• [INFORMATION SUPPLIED]

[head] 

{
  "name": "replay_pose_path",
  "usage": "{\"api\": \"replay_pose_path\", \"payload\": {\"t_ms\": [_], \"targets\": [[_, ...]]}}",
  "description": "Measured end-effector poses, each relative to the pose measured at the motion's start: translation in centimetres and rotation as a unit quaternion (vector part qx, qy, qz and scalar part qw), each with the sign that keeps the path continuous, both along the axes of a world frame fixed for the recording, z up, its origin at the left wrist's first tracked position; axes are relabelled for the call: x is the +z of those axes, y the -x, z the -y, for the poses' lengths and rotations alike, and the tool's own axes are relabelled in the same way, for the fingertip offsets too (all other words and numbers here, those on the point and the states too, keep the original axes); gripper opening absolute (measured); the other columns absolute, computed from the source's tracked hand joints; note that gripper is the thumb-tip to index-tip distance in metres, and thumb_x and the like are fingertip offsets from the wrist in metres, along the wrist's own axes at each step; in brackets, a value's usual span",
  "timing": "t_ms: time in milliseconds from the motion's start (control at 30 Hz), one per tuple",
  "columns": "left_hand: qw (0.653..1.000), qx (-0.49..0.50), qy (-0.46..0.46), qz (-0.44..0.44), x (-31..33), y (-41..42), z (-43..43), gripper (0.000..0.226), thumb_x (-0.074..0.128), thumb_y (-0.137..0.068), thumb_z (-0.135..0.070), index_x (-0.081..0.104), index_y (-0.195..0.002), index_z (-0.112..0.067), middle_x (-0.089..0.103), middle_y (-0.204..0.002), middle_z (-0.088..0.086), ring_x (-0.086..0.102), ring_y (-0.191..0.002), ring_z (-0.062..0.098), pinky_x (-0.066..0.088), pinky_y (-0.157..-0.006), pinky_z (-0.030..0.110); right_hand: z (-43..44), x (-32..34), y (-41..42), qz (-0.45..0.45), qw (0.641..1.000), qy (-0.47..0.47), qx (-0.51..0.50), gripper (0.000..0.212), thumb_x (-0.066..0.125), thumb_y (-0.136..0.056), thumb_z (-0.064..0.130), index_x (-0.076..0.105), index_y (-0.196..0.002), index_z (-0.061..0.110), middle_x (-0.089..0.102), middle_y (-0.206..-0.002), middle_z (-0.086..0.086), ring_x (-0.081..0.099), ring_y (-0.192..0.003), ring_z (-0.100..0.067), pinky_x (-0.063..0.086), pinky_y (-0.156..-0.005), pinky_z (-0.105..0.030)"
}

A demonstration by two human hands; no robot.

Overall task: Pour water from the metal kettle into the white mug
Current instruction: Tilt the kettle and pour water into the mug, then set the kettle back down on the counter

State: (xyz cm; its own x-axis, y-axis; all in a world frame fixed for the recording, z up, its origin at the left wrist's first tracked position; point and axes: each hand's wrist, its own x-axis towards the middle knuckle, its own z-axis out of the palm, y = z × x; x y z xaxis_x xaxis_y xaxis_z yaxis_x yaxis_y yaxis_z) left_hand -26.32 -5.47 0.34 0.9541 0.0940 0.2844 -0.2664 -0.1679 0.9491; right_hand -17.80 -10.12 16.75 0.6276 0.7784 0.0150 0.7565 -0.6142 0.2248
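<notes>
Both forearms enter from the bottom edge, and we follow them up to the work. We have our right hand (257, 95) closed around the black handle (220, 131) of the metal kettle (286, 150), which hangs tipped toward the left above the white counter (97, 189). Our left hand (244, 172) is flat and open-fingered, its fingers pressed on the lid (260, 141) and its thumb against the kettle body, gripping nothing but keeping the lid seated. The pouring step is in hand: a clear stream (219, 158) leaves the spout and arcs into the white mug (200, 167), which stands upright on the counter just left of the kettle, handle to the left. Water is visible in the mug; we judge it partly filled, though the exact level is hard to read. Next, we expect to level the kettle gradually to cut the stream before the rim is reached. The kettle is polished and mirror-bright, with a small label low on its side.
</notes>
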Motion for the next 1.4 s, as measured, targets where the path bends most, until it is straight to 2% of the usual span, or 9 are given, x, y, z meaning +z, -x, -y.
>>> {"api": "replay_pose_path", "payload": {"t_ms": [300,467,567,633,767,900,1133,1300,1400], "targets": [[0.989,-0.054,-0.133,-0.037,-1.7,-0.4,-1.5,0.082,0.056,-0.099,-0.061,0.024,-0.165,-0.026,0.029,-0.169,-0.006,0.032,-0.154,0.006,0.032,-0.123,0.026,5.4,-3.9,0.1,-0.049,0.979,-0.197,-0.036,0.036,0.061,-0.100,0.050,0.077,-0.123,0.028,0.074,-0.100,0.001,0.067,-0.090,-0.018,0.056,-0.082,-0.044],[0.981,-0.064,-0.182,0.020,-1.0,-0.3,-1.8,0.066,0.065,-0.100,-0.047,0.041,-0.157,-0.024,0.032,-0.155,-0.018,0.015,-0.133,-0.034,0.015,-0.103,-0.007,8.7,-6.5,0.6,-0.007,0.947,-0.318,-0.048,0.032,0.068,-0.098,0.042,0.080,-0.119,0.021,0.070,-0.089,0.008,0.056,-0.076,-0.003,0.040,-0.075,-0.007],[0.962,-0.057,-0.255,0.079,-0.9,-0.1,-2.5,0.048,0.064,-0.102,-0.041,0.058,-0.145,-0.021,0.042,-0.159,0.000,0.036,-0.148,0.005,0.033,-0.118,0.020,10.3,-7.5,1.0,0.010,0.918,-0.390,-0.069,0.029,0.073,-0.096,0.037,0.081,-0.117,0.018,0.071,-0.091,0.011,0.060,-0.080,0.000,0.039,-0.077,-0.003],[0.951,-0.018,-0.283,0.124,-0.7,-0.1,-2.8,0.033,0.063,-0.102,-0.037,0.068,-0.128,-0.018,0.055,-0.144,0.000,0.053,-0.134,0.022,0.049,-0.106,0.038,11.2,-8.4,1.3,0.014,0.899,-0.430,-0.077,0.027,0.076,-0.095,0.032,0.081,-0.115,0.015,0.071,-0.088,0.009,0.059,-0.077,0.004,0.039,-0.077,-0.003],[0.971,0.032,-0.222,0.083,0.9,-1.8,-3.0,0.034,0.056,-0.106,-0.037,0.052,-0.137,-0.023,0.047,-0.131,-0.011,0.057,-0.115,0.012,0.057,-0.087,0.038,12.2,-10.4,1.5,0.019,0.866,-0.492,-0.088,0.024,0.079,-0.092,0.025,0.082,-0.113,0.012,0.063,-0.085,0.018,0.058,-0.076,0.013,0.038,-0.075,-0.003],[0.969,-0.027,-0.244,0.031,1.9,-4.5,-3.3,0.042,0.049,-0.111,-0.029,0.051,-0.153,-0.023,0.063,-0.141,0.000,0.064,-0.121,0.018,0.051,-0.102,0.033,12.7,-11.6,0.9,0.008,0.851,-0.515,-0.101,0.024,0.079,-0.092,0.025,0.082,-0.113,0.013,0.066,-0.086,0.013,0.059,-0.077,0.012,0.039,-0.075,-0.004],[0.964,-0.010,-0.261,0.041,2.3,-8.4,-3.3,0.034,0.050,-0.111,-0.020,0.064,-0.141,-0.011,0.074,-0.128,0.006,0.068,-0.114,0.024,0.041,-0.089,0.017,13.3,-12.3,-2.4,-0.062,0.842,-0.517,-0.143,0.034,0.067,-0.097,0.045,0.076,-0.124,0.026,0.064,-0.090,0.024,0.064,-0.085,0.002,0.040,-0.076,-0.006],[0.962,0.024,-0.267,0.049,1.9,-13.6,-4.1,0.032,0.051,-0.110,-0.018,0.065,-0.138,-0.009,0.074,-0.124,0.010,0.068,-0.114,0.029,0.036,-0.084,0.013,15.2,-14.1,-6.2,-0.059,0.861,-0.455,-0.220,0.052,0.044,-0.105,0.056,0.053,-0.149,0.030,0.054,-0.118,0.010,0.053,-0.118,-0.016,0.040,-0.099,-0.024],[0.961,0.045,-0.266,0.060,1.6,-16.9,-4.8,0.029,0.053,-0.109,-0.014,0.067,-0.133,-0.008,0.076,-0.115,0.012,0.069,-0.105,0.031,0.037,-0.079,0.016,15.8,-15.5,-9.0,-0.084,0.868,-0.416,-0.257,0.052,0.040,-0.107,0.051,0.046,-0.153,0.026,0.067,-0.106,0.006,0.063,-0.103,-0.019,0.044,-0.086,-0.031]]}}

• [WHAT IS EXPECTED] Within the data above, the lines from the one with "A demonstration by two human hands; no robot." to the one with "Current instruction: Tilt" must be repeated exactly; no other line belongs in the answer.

• [YOUR SOLUTION]
A demonstration by two human hands; no robot.

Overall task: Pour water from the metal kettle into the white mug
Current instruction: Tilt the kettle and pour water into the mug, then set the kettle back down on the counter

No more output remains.